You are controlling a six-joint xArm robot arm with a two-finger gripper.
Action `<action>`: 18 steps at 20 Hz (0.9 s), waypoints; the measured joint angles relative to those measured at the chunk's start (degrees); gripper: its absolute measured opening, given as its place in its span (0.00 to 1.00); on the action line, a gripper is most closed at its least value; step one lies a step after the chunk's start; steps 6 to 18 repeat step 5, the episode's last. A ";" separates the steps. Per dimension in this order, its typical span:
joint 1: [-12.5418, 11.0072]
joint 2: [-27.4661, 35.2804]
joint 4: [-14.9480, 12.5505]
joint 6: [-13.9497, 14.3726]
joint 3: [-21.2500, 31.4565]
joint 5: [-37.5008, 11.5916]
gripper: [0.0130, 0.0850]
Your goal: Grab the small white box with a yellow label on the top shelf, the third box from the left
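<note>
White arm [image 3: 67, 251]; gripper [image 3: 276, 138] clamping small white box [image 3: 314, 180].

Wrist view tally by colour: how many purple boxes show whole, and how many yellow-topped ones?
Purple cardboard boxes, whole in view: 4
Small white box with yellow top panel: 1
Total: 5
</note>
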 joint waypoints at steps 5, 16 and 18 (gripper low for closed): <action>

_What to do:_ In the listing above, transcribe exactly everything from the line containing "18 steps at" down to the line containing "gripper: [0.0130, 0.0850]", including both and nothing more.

_Completed exercise:_
Action `<action>`: 18 steps at 20 Hz (0.9 s), waypoints; the measured joint angles relative to those measured at the chunk's start (degrees); gripper: its absolute measured opening, given as its place in its span (0.00 to 1.00); on the action line, a gripper is most closed at its least value; step one lies a step after the chunk's start; steps 6 to 18 repeat step 5, the episode's last. A ";" separates the steps. Per dimension in this order, its typical span:
joint 1: [-12.5418, 11.0072]
joint 2: [-27.4661, 35.2804]
joint 4: [-14.9480, 12.5505]
joint 6: [-13.9497, 14.3726]
joint 3: [-21.2500, 31.4565]
joint 5: [-37.5008, 11.5916]
gripper: [0.0130, 0.0850]

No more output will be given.